Bibliographical references

In an hypertext document, references may point to an html file on the Web, to a bibliographic entry for the referenced document, or to both. The following classes are used to distinguish the three cases, and their treatment is described.

BIB.REF
The URL is added to the text between parenthesis. When no class is specified, BIB.REF is assumed.
BIB.ENTRY
The entry found at the URL is added to the table of references.
BIB.NOREF
Nothing is added to the table of references, usually because a BIB.ENTRY link is already present and should go in the table of references.
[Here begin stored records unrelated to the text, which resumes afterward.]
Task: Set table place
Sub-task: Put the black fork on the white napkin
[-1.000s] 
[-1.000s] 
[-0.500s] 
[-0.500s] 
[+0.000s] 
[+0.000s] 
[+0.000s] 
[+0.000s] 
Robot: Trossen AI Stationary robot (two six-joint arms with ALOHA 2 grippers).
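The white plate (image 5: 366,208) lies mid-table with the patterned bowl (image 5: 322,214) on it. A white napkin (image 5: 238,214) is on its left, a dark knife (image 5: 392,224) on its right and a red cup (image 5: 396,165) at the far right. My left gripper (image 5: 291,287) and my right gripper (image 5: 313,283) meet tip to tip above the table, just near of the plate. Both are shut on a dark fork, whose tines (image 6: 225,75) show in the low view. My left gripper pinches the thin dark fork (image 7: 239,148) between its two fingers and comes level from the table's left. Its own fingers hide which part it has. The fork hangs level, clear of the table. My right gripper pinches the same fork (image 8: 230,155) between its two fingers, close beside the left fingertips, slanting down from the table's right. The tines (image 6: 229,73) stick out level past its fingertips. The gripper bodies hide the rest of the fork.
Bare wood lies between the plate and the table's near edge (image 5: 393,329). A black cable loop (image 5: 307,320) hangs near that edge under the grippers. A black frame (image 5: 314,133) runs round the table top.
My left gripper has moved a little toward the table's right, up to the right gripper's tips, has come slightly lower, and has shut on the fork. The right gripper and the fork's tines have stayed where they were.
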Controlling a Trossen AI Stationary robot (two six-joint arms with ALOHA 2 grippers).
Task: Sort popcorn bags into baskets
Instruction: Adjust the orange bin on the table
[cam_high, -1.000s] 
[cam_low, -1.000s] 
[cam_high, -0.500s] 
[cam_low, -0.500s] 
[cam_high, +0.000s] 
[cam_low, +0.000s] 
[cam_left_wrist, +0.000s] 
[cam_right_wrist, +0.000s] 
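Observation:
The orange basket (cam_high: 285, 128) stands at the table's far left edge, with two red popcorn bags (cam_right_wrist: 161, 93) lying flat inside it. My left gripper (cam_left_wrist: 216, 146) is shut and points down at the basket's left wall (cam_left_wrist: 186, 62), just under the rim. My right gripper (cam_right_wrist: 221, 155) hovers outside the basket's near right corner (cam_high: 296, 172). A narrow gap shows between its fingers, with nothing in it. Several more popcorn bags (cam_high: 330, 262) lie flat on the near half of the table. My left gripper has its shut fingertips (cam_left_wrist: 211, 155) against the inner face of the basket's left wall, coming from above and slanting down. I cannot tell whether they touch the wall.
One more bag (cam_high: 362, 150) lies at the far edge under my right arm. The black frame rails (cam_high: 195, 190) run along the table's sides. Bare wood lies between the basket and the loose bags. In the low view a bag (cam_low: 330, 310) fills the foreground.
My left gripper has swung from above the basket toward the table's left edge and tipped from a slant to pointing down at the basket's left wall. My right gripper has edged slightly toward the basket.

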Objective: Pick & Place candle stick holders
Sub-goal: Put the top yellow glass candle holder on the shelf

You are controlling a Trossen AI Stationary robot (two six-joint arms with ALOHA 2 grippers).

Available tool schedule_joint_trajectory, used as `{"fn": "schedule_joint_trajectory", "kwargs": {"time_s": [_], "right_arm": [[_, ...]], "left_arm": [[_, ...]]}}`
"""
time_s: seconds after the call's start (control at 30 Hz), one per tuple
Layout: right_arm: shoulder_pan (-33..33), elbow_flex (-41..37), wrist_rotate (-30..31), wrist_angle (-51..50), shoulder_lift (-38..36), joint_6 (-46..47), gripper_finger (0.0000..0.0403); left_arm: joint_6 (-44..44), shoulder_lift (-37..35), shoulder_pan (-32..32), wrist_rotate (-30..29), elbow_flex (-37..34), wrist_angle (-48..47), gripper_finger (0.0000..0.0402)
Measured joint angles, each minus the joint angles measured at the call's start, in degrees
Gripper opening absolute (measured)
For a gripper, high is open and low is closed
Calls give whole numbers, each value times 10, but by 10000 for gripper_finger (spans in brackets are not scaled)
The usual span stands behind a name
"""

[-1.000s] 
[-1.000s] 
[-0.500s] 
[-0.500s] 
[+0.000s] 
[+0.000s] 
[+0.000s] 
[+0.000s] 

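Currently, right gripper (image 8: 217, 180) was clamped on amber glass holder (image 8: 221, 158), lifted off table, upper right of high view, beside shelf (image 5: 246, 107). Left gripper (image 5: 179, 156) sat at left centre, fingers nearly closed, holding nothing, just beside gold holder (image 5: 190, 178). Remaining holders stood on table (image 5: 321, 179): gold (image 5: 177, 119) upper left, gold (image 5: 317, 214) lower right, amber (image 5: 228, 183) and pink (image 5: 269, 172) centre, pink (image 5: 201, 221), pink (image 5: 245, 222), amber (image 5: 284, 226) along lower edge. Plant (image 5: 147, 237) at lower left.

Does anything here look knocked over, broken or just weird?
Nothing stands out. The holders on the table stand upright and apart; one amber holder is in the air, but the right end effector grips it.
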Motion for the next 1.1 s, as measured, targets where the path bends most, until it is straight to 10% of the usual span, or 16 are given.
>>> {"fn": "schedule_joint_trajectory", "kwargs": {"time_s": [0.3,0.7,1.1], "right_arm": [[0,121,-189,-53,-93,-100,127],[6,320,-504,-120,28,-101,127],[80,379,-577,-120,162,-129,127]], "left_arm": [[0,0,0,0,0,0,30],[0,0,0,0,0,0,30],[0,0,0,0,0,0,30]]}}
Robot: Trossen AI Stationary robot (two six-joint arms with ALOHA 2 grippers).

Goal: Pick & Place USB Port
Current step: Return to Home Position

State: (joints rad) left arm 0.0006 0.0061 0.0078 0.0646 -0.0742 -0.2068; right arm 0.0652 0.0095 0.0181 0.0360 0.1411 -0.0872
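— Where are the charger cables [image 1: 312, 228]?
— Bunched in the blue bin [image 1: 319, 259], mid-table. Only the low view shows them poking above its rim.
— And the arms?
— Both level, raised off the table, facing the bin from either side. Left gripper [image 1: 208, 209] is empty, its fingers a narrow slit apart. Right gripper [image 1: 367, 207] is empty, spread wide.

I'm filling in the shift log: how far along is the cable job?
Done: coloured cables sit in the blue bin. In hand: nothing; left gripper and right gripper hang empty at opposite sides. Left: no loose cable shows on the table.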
The referenced bibliographic entries must use the following classes, with the specified fields, inspired from the LaTeX bibtex entries.

BIB.ARTICLE
Fields: author, title, journal, year, and optionally volume, number, pages, month, url, note.
BIB.BOOK
Fields: author or editor, title, publisher, year, and optionally volume/number, series, address, edition, month, url, note.
BIB.BOOKLET
Fields: title, and optionally author, howpublished, address, month, year, url, note.
BIB.INBOOK
Fields: author or editor, title, chapter and/or pages, publisher, year, and optionally volume or number, series, type, address, edition, month, url, note.
BIB.INCOLLECTION
Fields: author, title, booktitle, publisher, year, and optionally volume or number, series, type, chapter, pages, address, edition, month, url, note.
BIB.INPROCEEDINGS
Fields: author, title, booktitle, year, and optionally editor, volume or number, series, pages, address, month, organization, publisher, url, note.
BIB.MANUAL
Fields: title, and optionally author, organization, address, edition, month, year, url, note.
BIB.MSTHESIS
Fields: author, title, school, year, and optionally type, address, month, url, note.
BIB.PHDTHESIS
Fields: author, title, school, year, and optionally type, address, month, url, note.
BIB.MISCENTRY
Fields: optionally author, title, howpublished, month, year, url, note.
BIB.PROCEEDINGS
Fields: title, year, and optionally editor, volume or number, series, address, month, organization, publisher, url, note.
BIB.TECHREPORT
Fields: author, title, institution, year, and optionally type, number, address, month, url, note.
BIB.UNPUBLISHED
Fields: author, title, note, and optionally month, year, url.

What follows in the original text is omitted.